Interest-rate futures markets see about an 80 percent chance the Fed bumps credit costs up by another quarter-point at its next meeting in August, and any change in how the Fed talks about its policy path could shift the odds.

Robert McGee, chief economist at U.S. Trust Co. in New York, said he thinks Thursday's widely anticipated rate hike will prove the last in the now two-year tightening cycle.

"I think they've already done enough to assure that the economy slows down," McGee said. "I think by the end of the year or early next year they'll be backpedaling."

McGee, however, does not expect the Fed to signal a possible rate-cycle pause. He said any shift in language is likely to await Bernanke's testimony before Congress on monetary policy slated for July 19 and 20.

Bernanke told Congress in late April the Fed might take a break from its rate-raising campaign at some point to assess the outlook, which sparked concerns in financial markets that the central bank was soft on inflation.

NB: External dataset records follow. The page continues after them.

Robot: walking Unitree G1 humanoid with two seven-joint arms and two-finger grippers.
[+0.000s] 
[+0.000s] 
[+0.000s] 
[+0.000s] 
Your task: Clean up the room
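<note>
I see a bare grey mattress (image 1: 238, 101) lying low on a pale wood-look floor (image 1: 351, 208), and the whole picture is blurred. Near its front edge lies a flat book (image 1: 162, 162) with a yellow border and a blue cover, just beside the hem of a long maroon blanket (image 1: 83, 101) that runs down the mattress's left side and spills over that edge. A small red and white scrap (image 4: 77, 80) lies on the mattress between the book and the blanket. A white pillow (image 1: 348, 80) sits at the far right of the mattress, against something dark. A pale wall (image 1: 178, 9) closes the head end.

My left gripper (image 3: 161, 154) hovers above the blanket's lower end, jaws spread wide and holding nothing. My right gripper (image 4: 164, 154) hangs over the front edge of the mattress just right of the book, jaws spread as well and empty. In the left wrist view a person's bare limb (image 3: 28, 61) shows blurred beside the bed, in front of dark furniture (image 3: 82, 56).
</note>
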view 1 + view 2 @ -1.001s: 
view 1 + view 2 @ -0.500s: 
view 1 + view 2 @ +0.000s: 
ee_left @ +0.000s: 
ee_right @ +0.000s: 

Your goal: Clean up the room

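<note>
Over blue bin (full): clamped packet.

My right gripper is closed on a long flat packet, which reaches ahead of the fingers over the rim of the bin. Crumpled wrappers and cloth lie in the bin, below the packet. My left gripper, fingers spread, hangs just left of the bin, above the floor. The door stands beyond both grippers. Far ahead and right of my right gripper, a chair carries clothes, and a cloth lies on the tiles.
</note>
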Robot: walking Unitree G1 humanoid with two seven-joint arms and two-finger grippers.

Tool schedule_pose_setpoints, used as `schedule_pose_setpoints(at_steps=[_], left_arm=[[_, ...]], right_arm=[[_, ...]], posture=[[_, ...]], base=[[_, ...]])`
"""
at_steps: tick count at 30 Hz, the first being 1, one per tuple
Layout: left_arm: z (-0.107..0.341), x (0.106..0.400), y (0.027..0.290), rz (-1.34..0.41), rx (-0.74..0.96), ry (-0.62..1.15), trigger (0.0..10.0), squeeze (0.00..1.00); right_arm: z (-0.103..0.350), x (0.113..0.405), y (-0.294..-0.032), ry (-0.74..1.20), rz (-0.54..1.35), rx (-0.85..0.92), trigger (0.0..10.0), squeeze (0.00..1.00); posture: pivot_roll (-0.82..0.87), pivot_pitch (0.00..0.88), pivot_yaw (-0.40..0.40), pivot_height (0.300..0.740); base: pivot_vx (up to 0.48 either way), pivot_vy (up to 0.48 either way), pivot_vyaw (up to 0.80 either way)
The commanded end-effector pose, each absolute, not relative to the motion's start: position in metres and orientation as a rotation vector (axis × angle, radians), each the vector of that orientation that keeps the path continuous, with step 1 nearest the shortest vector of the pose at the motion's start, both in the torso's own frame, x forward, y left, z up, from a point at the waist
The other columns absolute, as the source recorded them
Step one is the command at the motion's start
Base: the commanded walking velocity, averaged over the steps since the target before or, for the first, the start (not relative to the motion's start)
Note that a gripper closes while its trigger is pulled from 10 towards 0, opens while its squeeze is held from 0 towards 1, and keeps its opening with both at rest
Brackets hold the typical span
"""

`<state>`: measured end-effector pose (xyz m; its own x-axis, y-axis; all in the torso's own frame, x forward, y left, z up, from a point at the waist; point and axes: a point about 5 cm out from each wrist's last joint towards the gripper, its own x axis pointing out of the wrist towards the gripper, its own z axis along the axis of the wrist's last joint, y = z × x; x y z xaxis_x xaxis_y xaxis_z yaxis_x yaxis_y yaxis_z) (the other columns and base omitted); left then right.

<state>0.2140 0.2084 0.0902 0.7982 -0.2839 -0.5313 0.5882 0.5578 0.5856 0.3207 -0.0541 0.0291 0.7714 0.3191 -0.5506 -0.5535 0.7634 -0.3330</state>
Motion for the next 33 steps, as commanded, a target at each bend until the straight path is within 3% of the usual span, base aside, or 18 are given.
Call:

Since then, Fed rhetoric has largely emphasized the risk of higher prices and markets have shown more faith that the central bank will keep inflation under wraps.

While policy-makers are expected to nod to signs of slower growth, they are expected to steer clear of anything that could undercut their efforts to buttress their inflation-fighting credibility.

"Our guess is that the statement will appear to give more weight to the pick-up in core inflation, creating an initial presumption of another rate hike in August if current trends persist," wrote Lou Crandall of Wrightson ICAP in New York.